● TASK DESCRIPTION
The answer must be a single number: how many lines in the entries below contain the word "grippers".

--- EXTRACTED RECORDS ---

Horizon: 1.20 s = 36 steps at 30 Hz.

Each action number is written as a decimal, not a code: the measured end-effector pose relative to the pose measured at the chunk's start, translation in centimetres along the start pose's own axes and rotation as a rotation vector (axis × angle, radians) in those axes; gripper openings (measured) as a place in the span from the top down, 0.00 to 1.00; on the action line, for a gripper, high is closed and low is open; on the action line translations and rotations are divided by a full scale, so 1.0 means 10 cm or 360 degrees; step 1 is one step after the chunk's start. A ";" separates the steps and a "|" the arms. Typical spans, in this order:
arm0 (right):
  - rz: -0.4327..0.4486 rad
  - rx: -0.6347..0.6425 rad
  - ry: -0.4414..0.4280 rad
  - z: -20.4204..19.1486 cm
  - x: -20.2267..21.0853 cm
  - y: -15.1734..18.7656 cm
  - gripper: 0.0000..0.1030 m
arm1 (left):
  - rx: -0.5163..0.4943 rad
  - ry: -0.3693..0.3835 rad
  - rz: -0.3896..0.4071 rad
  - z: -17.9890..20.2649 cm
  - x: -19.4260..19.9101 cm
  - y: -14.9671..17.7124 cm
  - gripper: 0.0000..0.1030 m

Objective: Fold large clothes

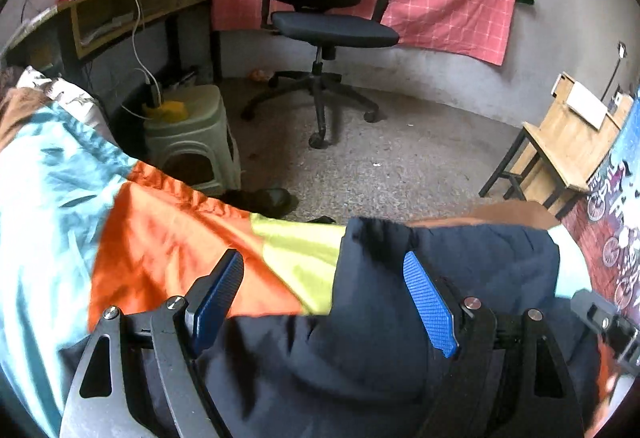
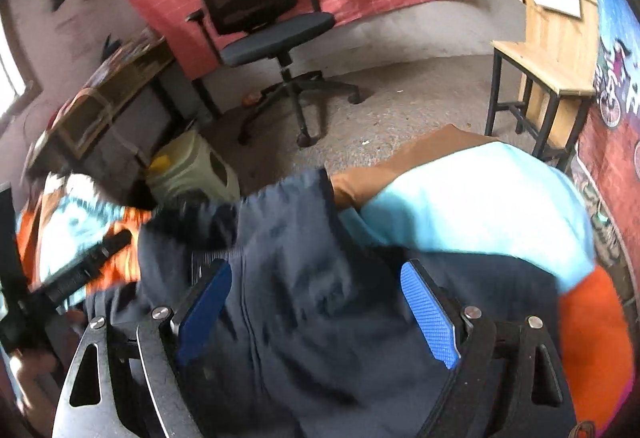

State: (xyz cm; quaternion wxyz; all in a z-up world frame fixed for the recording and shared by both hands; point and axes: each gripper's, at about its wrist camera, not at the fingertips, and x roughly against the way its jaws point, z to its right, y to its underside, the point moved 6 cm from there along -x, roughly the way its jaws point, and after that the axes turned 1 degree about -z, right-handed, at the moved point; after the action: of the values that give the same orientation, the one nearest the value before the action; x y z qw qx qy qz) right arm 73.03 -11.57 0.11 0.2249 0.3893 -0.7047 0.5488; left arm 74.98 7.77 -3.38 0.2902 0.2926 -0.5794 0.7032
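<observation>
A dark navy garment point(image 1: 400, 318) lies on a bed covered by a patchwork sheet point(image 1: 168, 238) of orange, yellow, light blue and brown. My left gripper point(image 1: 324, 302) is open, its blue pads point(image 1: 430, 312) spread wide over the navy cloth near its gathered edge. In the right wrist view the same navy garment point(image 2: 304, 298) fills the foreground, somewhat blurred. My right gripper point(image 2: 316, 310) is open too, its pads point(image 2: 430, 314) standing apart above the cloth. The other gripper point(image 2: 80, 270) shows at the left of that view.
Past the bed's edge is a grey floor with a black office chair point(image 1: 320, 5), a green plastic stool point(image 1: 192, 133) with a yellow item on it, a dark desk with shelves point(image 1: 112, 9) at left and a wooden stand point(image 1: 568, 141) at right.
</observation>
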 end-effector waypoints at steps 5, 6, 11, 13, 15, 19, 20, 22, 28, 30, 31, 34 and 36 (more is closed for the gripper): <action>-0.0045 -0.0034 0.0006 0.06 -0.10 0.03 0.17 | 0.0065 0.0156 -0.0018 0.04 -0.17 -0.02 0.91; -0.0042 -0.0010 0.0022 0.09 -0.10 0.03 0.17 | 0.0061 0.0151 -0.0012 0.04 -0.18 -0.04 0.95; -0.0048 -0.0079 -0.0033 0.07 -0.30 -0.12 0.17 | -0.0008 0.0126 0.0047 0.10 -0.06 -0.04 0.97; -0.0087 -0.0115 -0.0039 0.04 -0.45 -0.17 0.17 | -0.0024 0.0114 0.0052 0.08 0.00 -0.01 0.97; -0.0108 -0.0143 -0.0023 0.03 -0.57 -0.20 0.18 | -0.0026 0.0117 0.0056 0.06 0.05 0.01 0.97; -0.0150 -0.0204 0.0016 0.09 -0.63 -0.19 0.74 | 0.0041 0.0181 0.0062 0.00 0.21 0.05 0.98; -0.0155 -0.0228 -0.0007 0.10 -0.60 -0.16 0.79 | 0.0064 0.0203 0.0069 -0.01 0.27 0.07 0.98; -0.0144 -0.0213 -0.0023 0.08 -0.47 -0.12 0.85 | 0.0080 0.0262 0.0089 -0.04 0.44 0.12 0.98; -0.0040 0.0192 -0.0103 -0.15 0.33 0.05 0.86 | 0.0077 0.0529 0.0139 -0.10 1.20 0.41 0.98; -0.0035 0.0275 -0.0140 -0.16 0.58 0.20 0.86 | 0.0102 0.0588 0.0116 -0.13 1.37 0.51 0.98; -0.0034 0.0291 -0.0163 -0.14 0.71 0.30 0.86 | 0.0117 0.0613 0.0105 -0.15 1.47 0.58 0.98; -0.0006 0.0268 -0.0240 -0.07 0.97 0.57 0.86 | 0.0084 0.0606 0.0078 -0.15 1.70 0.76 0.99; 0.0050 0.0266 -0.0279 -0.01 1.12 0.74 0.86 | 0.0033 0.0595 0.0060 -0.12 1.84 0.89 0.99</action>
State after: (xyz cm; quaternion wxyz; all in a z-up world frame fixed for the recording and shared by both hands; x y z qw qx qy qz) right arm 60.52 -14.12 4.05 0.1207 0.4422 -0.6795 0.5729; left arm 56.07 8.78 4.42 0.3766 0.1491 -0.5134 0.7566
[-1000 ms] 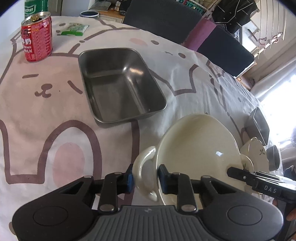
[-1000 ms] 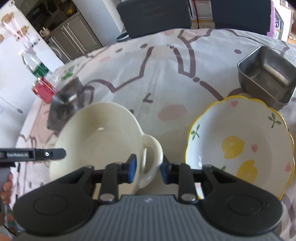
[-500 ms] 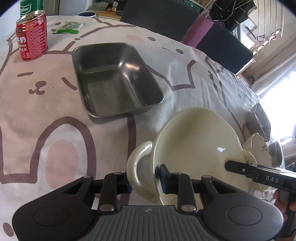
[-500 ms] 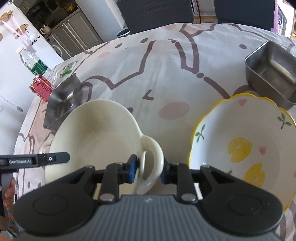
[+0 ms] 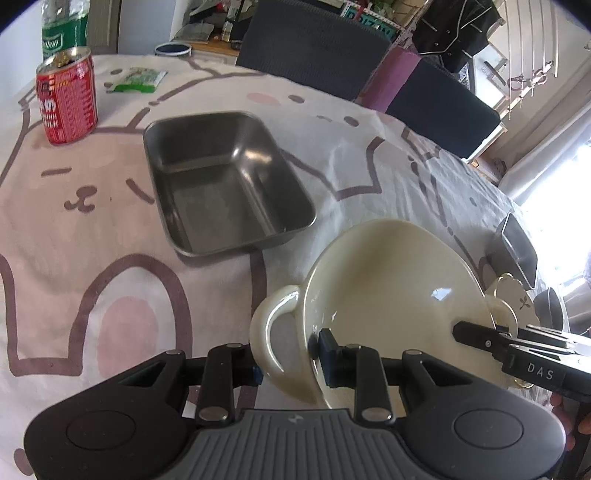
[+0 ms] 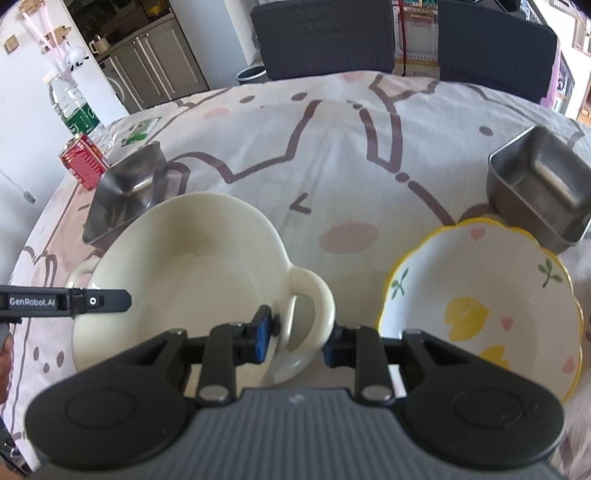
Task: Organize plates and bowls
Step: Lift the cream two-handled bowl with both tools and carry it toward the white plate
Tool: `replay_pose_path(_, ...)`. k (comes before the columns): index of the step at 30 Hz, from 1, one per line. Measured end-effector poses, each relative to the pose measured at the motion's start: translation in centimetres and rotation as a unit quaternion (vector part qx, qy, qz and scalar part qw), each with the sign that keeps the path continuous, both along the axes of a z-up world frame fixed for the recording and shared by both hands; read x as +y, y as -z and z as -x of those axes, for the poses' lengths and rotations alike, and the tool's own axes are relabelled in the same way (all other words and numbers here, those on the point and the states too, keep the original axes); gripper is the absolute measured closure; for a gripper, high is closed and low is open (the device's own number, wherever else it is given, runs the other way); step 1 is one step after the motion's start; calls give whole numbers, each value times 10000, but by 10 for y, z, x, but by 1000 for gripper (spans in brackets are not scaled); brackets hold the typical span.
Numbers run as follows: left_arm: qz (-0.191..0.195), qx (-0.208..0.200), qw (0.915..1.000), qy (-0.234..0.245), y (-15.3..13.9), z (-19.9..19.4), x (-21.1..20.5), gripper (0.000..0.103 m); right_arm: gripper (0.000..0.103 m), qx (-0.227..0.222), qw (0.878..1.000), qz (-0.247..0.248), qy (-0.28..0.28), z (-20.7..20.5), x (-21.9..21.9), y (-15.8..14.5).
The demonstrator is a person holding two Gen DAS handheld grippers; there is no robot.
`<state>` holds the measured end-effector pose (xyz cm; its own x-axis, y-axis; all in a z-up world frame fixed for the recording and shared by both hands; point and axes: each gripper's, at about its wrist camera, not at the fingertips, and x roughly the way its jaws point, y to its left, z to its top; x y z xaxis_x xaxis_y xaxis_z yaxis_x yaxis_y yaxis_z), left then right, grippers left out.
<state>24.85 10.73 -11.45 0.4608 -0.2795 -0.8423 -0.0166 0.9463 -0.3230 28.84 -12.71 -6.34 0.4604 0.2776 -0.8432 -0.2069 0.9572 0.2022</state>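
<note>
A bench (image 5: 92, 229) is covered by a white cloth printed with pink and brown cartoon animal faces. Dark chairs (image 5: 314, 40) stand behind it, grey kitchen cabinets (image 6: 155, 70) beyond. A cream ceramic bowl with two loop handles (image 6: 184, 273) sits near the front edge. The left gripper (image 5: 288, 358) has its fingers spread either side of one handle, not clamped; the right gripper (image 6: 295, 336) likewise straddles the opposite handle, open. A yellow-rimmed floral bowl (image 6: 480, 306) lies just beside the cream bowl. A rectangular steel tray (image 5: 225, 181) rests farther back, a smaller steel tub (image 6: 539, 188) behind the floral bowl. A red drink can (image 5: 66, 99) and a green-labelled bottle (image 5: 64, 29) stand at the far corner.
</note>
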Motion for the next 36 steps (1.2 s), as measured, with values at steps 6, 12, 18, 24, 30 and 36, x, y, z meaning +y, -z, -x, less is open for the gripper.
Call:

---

● EXERCISE ANSWER
2